Van Schoor designed various tapestry series dealing with allegorical subjects, which were intended to serve as a fairly neutral decoration. He made series of the Seasons, Months (2 months per tapestry), the Four Elements and the Four Continents. Before 1700 van Schoor designed various sets of tapestries including Verdures with Small Figures Depicting the Story of Dido and Aeneas, the Story of Narcissus and Echo, a set of Hunts and the Story of Jacob. His designs of the Four Continents inspired a series on the similar theme designed by the Italian artist Giovanni Camillo Sagrestani for the tapestry workshop in Florence.

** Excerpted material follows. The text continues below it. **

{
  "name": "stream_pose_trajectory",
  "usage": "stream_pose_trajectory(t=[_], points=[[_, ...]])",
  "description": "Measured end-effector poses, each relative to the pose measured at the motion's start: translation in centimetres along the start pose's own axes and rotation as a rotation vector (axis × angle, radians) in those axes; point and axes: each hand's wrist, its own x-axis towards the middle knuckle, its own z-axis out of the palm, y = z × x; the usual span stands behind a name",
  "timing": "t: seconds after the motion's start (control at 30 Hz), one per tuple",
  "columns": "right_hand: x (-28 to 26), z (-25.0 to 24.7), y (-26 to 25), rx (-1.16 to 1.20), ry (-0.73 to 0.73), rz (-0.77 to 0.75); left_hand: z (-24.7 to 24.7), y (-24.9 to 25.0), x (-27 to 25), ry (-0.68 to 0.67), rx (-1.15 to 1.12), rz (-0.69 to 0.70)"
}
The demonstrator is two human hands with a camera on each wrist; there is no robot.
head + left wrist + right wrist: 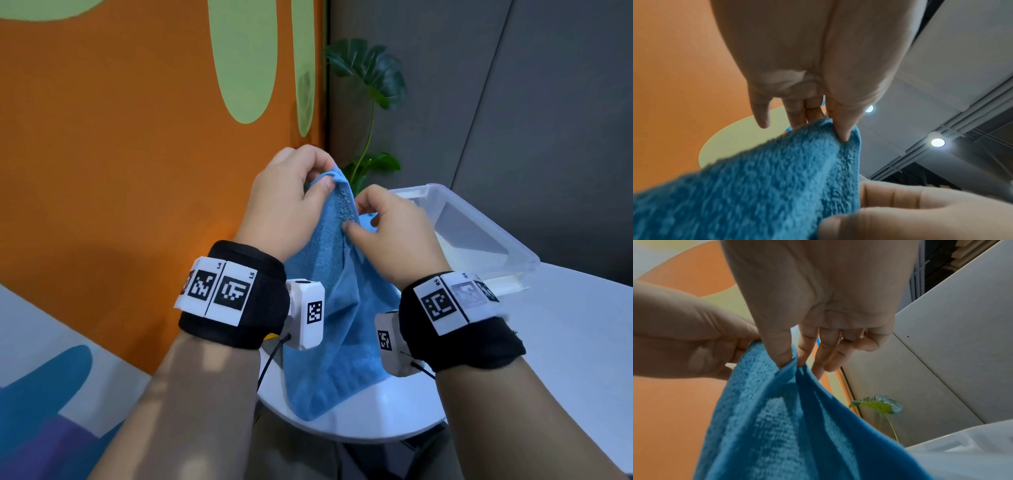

These series designed by van Schoor could be ordered in various quantities and sizes and adapted to particular preferences and specifications of the patrons. For instance, a tapestry of Earth from a series of the Elements attributed to the workshop of Jan Frans van der Hecke from the 17th century exists in a version with a classical architectural setting or a landscape background. Van Schoor typically depicted female personages in stately poses either seated or walking solemnly before or through majestic porches opening to a park.

The cartoons he made for the tapestry workshops were often a collaborative effort with other artists such as Pieter Spierinckx, Augustin Coppens and Lucas Achtschellinck. Van Schoor was typically responsible for the figures and the other artists for the landscapes.